Conocía a Jeff y su modo de persuadir a la gente, y admiraba a Ophélie por acompañarlos; desde luego, tenía redaños. No tenía por qué unirse al equipo, no tenía nada que demostrar a nadie. Parecía proceder de una vida distinta, pero la respetaba por presentarse, por estar dispuesta a exponerse e incluso a arriesgar la vida.

– No tienes ninguna obligación, ¿sabes? Nos llaman los vaqueros del centro y estamos un poco locos. Nadie te considerará cobarde si te rajas.

Le estaba brindando la oportunidad de dejarlo correr antes de que fuera demasiado tarde; le parecía justo, porque Ophélie no sabía lo que le depararía la noche.

– Jeff sí me considerará cobarde -puntualizó ella con una sonrisa.

– Puede -convino Bob con una carcajada-, pero ¿qué más da? A quién coño le importa. ¿Qué, Opie, te vienes o te quedas? Decidas lo que decidas, no pasa nada.

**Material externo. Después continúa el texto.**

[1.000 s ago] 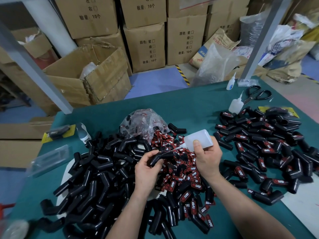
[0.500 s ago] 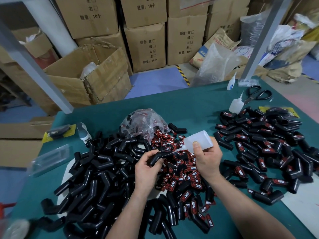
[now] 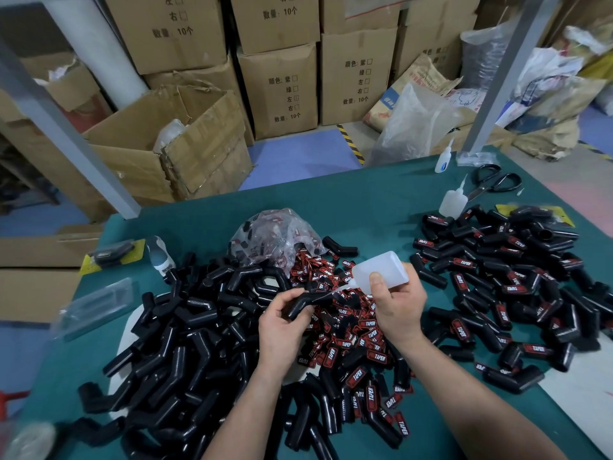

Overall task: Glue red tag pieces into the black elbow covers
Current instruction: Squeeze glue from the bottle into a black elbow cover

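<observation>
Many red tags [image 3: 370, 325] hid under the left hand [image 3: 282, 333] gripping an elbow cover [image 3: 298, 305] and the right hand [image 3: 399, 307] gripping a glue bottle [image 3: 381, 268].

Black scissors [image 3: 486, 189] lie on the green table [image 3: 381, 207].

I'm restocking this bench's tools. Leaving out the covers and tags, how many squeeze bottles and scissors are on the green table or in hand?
Translucent white plastic squeeze bottles: 3 (held bottle in the right hand, standing bottle, small blue-labelled bottle)
Black-handled metal scissors: 1
Total: 4
</observation>
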Tool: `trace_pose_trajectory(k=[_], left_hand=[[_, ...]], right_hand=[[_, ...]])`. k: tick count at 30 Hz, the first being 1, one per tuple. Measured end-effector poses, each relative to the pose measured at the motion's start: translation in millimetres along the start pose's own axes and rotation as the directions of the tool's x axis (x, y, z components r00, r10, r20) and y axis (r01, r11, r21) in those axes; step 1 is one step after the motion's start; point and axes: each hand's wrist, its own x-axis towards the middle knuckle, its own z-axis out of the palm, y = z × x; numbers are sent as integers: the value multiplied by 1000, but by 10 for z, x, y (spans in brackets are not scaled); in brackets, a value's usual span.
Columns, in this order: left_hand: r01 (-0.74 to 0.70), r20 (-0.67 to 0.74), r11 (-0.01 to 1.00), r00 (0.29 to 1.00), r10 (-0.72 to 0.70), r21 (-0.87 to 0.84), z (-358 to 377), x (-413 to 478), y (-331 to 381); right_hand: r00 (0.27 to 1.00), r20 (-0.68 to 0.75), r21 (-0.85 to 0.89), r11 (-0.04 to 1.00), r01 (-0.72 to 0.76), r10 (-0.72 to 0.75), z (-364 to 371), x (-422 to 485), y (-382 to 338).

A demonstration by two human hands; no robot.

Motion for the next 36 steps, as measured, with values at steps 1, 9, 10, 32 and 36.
trace_pose_trajectory(k=[1, 9, 10, 32, 36], left_hand=[[0, 1, 1000, 1000, 0, 1, -2, -2, -2], [-7, 20, 1000, 1000, 7, -10, 5, -5, -23], [-12, 22, 1000, 1000, 13, -10, 4, -6, -21], [-32, 21, 999, 999, 31, 3, -3, 9, -23], [-33, 20, 999, 999, 33, -8, -1, 8, -25]], right_hand=[[1000, -2, 1, 1000, 0, 0, -2, 0, 3], [999, -26, -46, 998, 37, -38, -27, 14, 11], [999, -28, -44, 998, 41, -42, -26, 16, 6], [999, -13, -6, 999, 36, -36, -38, 39, 20], [999, 8, -14, 999, 47, -47, -20, 13, 30]])
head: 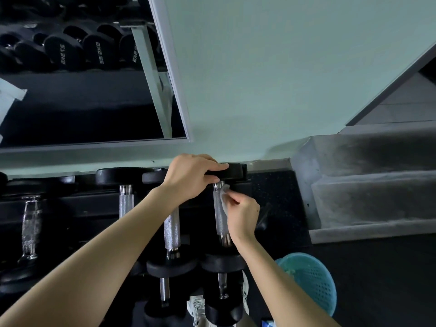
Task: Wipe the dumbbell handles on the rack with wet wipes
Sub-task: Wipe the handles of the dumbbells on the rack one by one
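Several black dumbbells with knurled steel handles lie on a dark rack (77,208) below me. My left hand (193,175) grips the far weight head (233,172) of the rightmost dumbbell. My right hand (243,215) pinches a white wet wipe (223,199) against the upper part of that dumbbell's handle (220,218). The neighbouring handle (171,230) is partly covered by my left forearm. Two more handles (126,201) show further left.
A wall mirror (82,79) at upper left reflects more dumbbells. A turquoise perforated basket (311,282) stands on the dark floor at lower right. Grey concrete steps (368,190) rise to the right. A lower rack tier holds more dumbbells (221,289).
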### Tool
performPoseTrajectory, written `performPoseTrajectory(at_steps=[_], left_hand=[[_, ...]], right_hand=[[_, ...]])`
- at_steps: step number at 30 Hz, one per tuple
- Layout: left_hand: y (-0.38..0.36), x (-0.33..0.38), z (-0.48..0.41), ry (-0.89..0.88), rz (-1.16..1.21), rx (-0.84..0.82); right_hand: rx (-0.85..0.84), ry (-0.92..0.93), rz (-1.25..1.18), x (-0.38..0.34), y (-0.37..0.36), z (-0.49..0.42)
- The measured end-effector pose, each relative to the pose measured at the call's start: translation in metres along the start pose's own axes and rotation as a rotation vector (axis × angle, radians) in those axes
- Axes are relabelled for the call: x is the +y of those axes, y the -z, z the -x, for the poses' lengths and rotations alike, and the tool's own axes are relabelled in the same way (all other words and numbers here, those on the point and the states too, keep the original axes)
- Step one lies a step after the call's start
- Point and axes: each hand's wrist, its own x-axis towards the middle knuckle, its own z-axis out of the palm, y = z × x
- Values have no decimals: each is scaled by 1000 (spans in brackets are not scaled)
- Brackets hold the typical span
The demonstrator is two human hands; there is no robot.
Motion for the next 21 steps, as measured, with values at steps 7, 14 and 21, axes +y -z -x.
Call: performPoseTrajectory(at_steps=[7,14,21], left_hand=[[-2,-1,2,26,41,18],[-3,-1,3,56,51,34],[-1,-1,3,43,35,32]], right_hand=[[-141,-88,121,31,21,17],[-60,-33,48,15,2,-11],[-232,-133,65,36,30,17]])
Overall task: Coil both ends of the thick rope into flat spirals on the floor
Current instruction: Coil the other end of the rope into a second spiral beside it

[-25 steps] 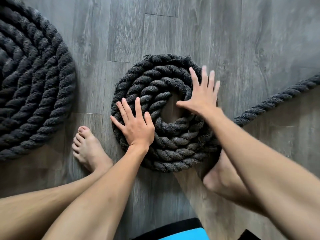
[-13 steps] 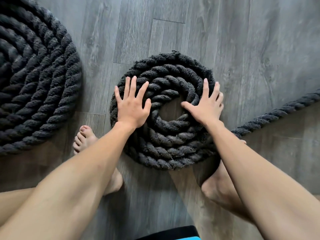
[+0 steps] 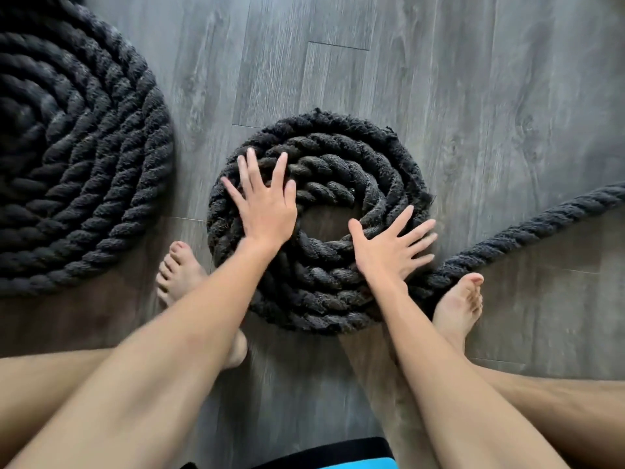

Ophélie meditó unos instantes y miró a Bob de hito en hito. Por fin respiró hondo, a punto de dar marcha atrás, y al mirarlo de nuevo se dio cuenta de que se sentía a salvo con él. No lo conocía de nada, pero presentía que podía confiar en él, y estaba en lo cierto. En aquel momento sonó el claxon de la otra furgoneta. Jeff empezaba a impacientarse y no entendía a qué se debía la demora.

– ¿Vienes o te quedas? -insistió Bob.

Ophélie espiró despacio sin apartar la vista de él.

– Voy -brotó de sus labios.

– ¡Genial! -exclamó Bob con una sonrisa de oreja a oreja. Pisó el acelerador, y las dos furgonetas cargadas hasta los topes salieron del garaje. Eran las siete de la tarde.